O recurso é o próprio, nada obstando ao conhecimento do seu objecto, o que se fará em decisão sumária, atenta a respectiva simplicidade.

II – As questões a decidir são as que abaixo se enunciam.

III – Fundamentação:
i) Factualidade assente:
É a constante da decisão recorrida, para ela se remetendo, ao abrigo do disposto no artº663.º, nº6, do actual CPC.
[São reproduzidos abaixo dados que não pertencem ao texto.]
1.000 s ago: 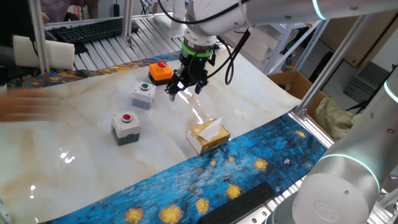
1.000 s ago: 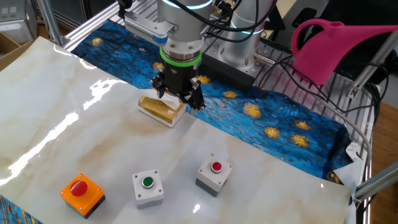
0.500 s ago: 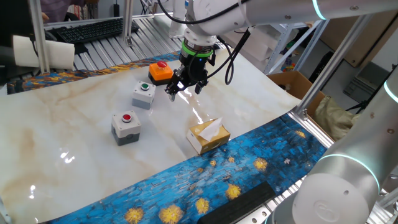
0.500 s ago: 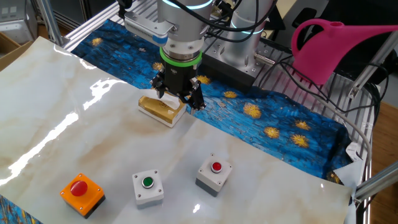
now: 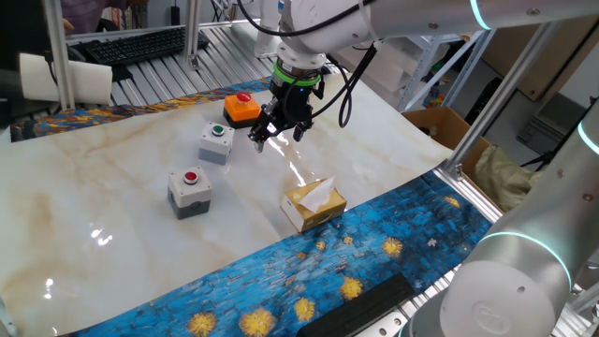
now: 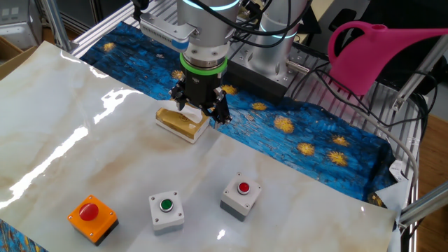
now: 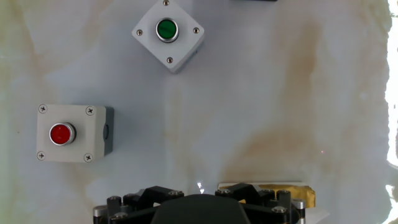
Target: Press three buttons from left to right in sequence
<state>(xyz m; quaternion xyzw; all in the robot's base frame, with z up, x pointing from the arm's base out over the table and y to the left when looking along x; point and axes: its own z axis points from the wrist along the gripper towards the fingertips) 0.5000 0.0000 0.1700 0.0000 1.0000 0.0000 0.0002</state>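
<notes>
Nearest the camera on one fixed view, tan tissue box [image 5: 314, 204], no part of this job. Just beyond, on the glossy marble tabletop [image 5: 112, 215], grey box with the red button [image 5: 190, 190], leftmost of the row. Further back, grey box with the green button [image 5: 216, 142], then orange box with the red button [image 5: 241, 108], all three set apart from one another. Hovering near the orange one, gripper [image 5: 279, 136], touching nothing, unclenched, a gap between the fingertips. Probably rigid plastic housings, light, liable to skate on that slick surface. No grasp needed: straight down on the middle of each cap, never on the rim or a housing corner.
</notes>
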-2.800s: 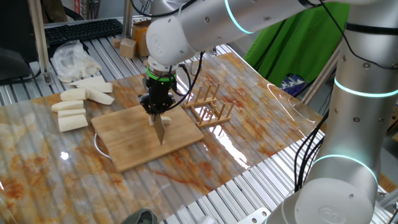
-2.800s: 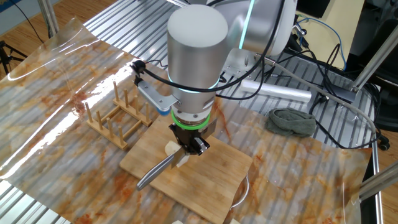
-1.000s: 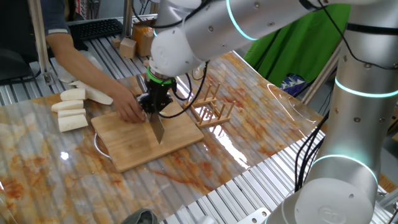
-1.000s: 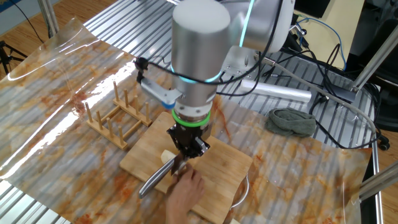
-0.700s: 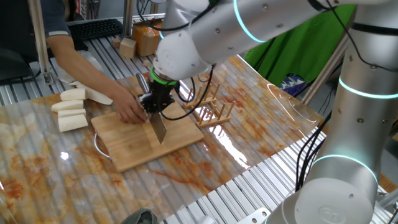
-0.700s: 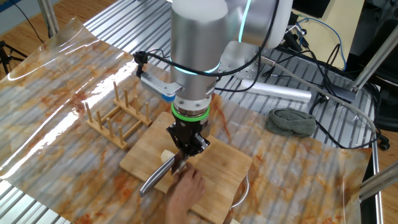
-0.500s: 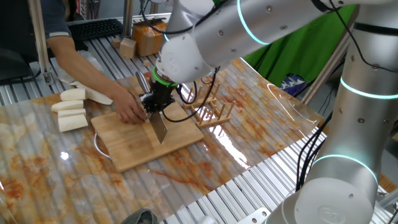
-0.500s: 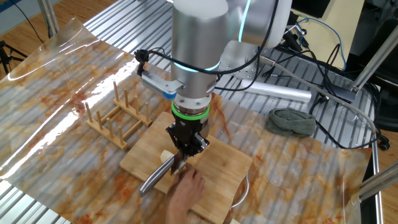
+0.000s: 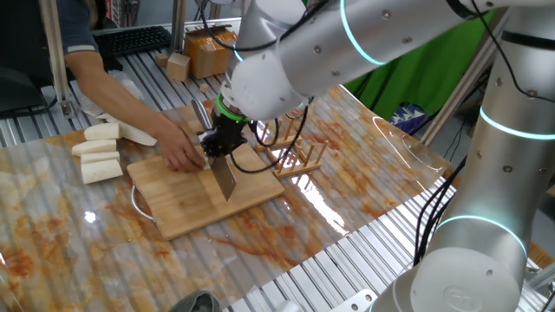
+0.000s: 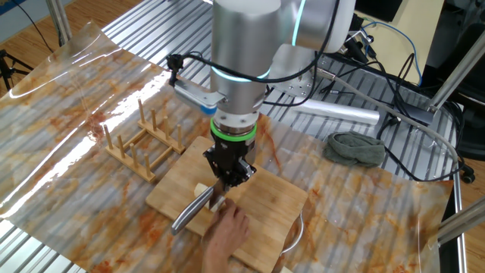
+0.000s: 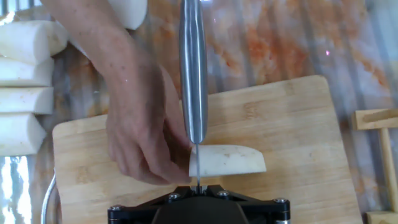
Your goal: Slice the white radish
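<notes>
1. The gripper (image 10: 228, 182) points steeply down over the wooden cutting board (image 9: 186, 195), its jaws clamped tight on the handle of a knife (image 11: 193, 68).
2. The white radish (image 11: 229, 160) lies on the board, near the middle, right under the blade's edge.
3. A person's hand (image 11: 144, 118) rests on the board, fingers pressed against one end of the radish.
4. Larger radish sticks (image 9: 97, 154) sit on the table beside one end of the board.
5. A wooden rack (image 10: 144, 142) stands just off the board's other end.
</notes>
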`<control>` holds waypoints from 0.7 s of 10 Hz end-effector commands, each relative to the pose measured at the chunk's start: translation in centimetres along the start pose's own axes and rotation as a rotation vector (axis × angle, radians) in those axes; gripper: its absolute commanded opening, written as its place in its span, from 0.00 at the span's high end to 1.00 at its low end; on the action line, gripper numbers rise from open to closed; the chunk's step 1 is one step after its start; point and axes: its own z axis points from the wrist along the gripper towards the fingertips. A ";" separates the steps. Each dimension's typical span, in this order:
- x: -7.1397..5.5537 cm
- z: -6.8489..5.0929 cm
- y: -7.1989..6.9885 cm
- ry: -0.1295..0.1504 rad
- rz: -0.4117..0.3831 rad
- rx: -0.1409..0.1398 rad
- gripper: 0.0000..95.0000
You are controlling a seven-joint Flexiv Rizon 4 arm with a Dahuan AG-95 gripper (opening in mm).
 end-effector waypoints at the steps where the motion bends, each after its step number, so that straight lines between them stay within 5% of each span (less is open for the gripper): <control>1: 0.2 -0.2 0.0 -0.001 0.009 0.004 1.00; 5: -0.1 -0.1 0.0 0.006 0.044 0.034 1.00; 7: -0.2 -0.1 0.0 0.015 0.043 0.080 1.00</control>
ii) Se o probatório permite ou não a conclusão de que o insolvente se apresentou tardiamente à insolvência:
O recorrente entende que não.
A decisão recorrida (decisão) exprime-se, a propósito, deste modo:
“Relativamente à segunda parte da aludida alínea d), refira-se ainda que, o insolvente não se apresentou à insolvência nos 6 meses seguintes à verificação de tal situação (como resulta absolutamente claro dos factos dados como provados, de acordo com os quais a maior parte das sua dívidas se encontravam vencidas desde pelo menos 2004, data das execuções respectivas, tendo-se apenas apresentado à insolvência em 23/02/2013), à qual estava obrigado caso pretendesse beneficiar da exoneração do passivo restante, uma vez que não era gerente de qualquer sociedade.”.
Que dizer:
Como se vê da transcrição feita, a decisão toma, como índice seguro da insolvência do requerente, o facto de, em 2004, terem sido contra ele instauradas 3 execuções, por avais de 6 letras, e por dívida contraída solidariamente com a esposa.
O índice não é, todavia, fidedigno.
Até que haja trânsito em julgado das decisões que ponham termo às execuções, não pode, com a necessária certeza, afirmar-se que o insolvente é devedor das quantias que aí lhe são exigidas, tendo ele, como se sabe, o direito de se opor a tais execuções (artigos 813.º e segs. do anterior Código de Processo Civil), e de, consequentemente, em caso de procedência dessa(s) oposição(ões), ver as execuções extintas, no que se lhe refere.
E, não havendo aquela certeza, não pode afirmar-se que o insolvente incumpriu o seu dever de apresentação à insolvência, no prazo de 6 meses de que fala o artº238.º, nº1, alínea d), do Código da Insolvência.
Esta conclusão torna inútil o conhecimento da questão que se prende com o prejuízo que teria causado, aos credores, aquela suposta apresentação tardia.
O recurso, com mérito, deve, pois, proceder.

Em súmula, dir-se-á:
A mera instauração de execuções (cujo desfecho ou a existência de alguma oposição não se conhecem) contra o insolvente não é índice seguro da situação de insolvência de que fala artº238.º, nº1, alínea d), do Código da Insolvência, não podendo, por isso, contar-se, a partir de então, o prazo de 6 meses a que o inciso se refere.

IV – Decisão:
São termos em que, julgando a apelação procedente, se revoga a decisão, para que, removidas a causa de indeferimento aqui abordada e as restantes apreciadas na decisão, se aprecie, a esta nova luz, o requerimento de exoneração do passivo restante.
Custas pela massa insolvente.

• Os trechos entre aspas são transcritos ipsis verbis.
• Entende-se que a reclamação para a conferência, nos termos do artº652.º, nº3, do actual CPC, está sujeita a custas [tabela II anexa ao Regulamento das Custas Processuais, in fine (0,25 a 3)], devendo observar-se o disposto no artº14.º, nº1, deste.